## Aim of the exercise
Using the data below, work out how many of its lines contain "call", and give that number with nothing added.
======== Supplied records
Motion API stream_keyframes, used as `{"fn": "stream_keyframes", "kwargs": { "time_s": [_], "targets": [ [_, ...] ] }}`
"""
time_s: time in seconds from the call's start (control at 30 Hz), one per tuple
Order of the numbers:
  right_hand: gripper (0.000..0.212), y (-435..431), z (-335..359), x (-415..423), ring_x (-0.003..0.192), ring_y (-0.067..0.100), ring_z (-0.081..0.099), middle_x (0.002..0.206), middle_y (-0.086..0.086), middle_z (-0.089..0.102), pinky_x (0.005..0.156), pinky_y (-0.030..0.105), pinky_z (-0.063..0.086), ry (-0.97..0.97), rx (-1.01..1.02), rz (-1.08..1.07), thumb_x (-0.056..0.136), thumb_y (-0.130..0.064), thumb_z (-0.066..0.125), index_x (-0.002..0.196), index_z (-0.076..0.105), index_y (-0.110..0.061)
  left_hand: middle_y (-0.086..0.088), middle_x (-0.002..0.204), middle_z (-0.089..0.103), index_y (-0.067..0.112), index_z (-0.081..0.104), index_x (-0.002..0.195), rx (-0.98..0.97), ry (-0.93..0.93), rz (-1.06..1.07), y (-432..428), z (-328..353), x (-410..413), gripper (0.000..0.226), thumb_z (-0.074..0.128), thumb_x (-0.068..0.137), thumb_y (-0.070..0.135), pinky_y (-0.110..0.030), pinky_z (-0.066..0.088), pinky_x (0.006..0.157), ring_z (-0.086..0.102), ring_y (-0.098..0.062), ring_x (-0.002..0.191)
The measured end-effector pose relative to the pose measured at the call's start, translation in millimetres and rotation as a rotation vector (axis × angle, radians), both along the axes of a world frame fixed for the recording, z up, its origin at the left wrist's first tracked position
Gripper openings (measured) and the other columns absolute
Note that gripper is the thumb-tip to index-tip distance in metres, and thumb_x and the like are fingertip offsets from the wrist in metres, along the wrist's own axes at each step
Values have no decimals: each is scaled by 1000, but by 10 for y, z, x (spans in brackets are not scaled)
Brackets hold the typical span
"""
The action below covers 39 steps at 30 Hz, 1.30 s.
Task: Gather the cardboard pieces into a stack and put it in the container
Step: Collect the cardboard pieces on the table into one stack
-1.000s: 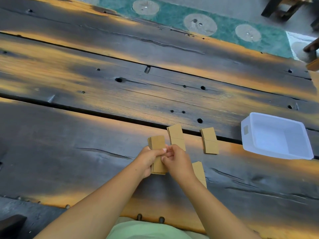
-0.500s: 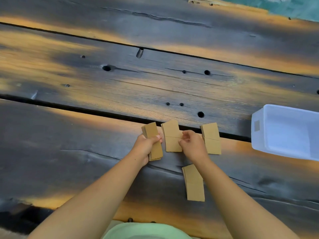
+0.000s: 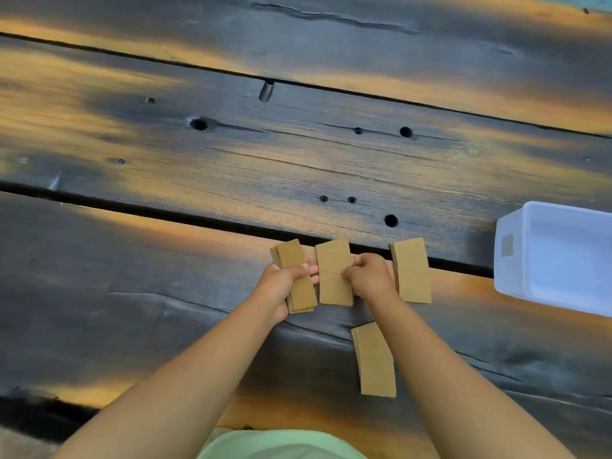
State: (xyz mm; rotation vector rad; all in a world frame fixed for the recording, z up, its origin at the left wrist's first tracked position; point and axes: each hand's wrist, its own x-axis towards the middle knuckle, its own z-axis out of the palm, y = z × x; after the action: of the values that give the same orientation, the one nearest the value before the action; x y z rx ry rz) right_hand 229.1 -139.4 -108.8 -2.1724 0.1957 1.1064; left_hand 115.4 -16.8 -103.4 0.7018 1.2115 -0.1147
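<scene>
Four groups of cardboard pieces lay on the dark wooden table (image 3: 165, 309). The left hand (image 3: 281, 286) was closed around a stack (image 3: 296, 276), thumb on top, fingers wrapped beneath it. Just beside it, the right hand (image 3: 371, 279) pinched the right edge of a middle piece (image 3: 334, 271), fingers curled shut on it. Another pile (image 3: 410, 274) sat touching the right hand's far side. A fourth pile (image 3: 376, 359) lay nearer the person, between the forearms. The white container (image 3: 510, 270) stood well apart, at the right, open side up.
</scene>
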Motion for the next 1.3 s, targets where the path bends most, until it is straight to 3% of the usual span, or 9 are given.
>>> {"fn": "stream_keyframes", "kwargs": {
  "time_s": [0.07, 0.13, 0.37, 0.53, 0.67, 0.77, 0.9, 1.17, 1.3],
  "targets": [
    [6, -3, 30, -24, 90, 31, 66, 92, 15, 71, 83, 45, 56, 20, 35, -5, 86, -1, 59, 85, 63, -6, -10, 90, 81, 8, 66, 113, -6, 7, -12, 20, -7, -21, 18, 63, 95, 5, -40, 63, 72, 78, -23, 85],
    [16, -13, 93, -30, 88, 29, 64, 87, 11, 68, 85, 48, 56, 62, 89, -22, 86, 2, 59, 77, 58, -12, -10, 87, 81, 9, 66, 110, -7, -4, -23, 55, -8, -51, 15, 64, 95, 6, -40, 64, 70, 78, -23, 83],
    [16, -88, 522, 6, 77, 25, 63, 86, 14, 67, 84, 48, 55, 108, 244, -58, 89, 5, 58, 82, 60, -9, -7, 78, 77, 10, 69, 103, 47, -107, -117, 91, 156, -196, 27, 80, 84, 25, -41, 63, 69, 73, -20, 68],
    [9, -110, 824, -205, 91, 34, 67, 98, 21, 70, 95, 55, 55, 99, 298, -14, 90, 6, 58, 92, 62, -1, -9, 102, 80, 22, 68, 117, 64, -173, -184, 10, 326, -357, 45, 83, 78, 38, -43, 62, 68, 76, -28, 94],
    [23, -148, 947, -493, 104, 41, 68, 111, 29, 70, 98, 58, 54, 70, 279, -3, 90, 4, 59, 111, 61, 11, -14, 109, 78, 20, 66, 122, 66, -243, -208, -103, 440, -488, 52, 84, 76, 35, -52, 62, 79, 74, -34, 101],
    [12, -174, 1004, -689, 94, 32, 67, 97, 20, 70, 96, 56, 55, 45, 275, 14, 89, 4, 59, 99, 65, 0, -12, 102, 80, 19, 68, 119, 80, -276, -235, -180, 488, -576, 54, 87, 71, 36, -46, 63, 73, 77, -30, 94],
    [15, -205, 1053, -915, 87, 24, 65, 85, 8, 68, 90, 48, 56, -2, 293, 20, 88, 4, 58, 86, 63, -10, -8, 93, 81, 22, 70, 111, 97, -309, -255, -271, 534, -674, 50, 88, 67, 38, -41, 62, 66, 79, -24, 84],
    [15, -218, 1091, -1228, 94, 30, 71, 94, 15, 73, 86, 47, 60, -130, 290, -10, 91, -2, 57, 98, 69, -8, -16, 92, 79, 13, 69, 111, 58, -342, -235, -319, 534, -759, 53, 89, 65, 28, -47, 60, 69, 77, -30, 81],
    [18, -250, 1089, -1256, 95, 30, 70, 95, 15, 74, 87, 45, 59, -257, 234, 21, 90, -7, 59, 101, 71, -15, -15, 87, 79, 11, 66, 110, 16, -321, -207, -381, 540, -707, 36, 81, 78, 22, -44, 61, 65, 76, -28, 76]
  ]
}}
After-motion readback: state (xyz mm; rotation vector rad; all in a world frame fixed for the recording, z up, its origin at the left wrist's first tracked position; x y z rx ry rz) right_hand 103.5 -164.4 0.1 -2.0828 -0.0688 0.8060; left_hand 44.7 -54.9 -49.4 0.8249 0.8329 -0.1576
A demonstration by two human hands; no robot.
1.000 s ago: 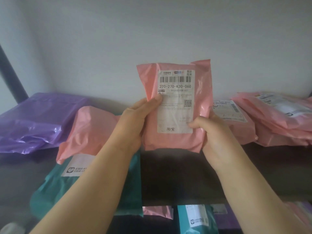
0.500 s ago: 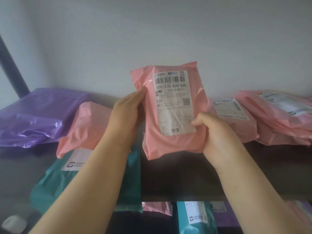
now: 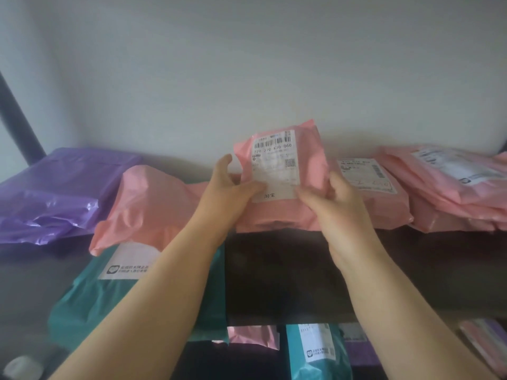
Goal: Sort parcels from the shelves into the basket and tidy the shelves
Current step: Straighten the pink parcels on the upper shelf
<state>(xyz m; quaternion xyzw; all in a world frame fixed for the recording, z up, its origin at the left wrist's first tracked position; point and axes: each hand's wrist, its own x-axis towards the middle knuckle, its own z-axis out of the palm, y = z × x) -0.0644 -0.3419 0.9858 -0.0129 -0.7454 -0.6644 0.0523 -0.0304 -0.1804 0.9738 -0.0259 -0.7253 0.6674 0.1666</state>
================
## Reply
2